In practice, the holding capacity of a magnet is conditioned by these factors, from crucial to less important:

• Air gap between the magnet and the plate, as even a very small distance (e.g. 0.5 mm) can cause a drop in lifting force of up to 50%.
• Direction of applied force, because the maximum lifting capacity is achieved under perpendicular application. The force required to slide the magnet along the plate is usually several times lower.
• Thickness of the plate, as a plate that is too thin causes part of the magnetic flux not to be used and to remain wasted in the air.
• Material of the plate, because higher carbon content lowers holding force, while higher iron content increases it. The best choice is steel with high magnetic permeability and high saturation induction.
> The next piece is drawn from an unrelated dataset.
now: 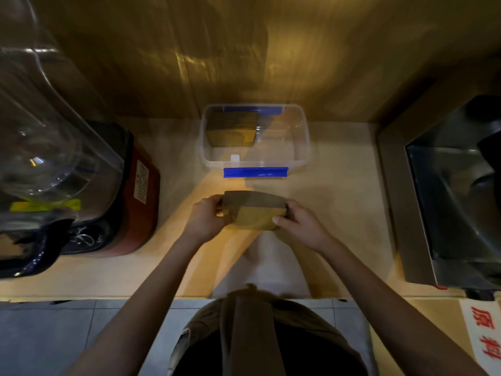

• Surface of the plate, because the more smooth and polished it is, the better the contact and consequently the greater the magnetic saturation.
• Operating temperature, since all permanent magnets have a negative temperature coefficient. This means that at high temperatures they are weaker, while at sub-zero temperatures they become slightly stronger.

* Holding force was checked on the plate surface of 20 mm thickness, when the force acted perpendicularly, in contrast under attempts to slide the magnet the holding force is lower. Additionally, even a minimal clearance {between} the magnet’s surface and the plate lowers the lifting capacity.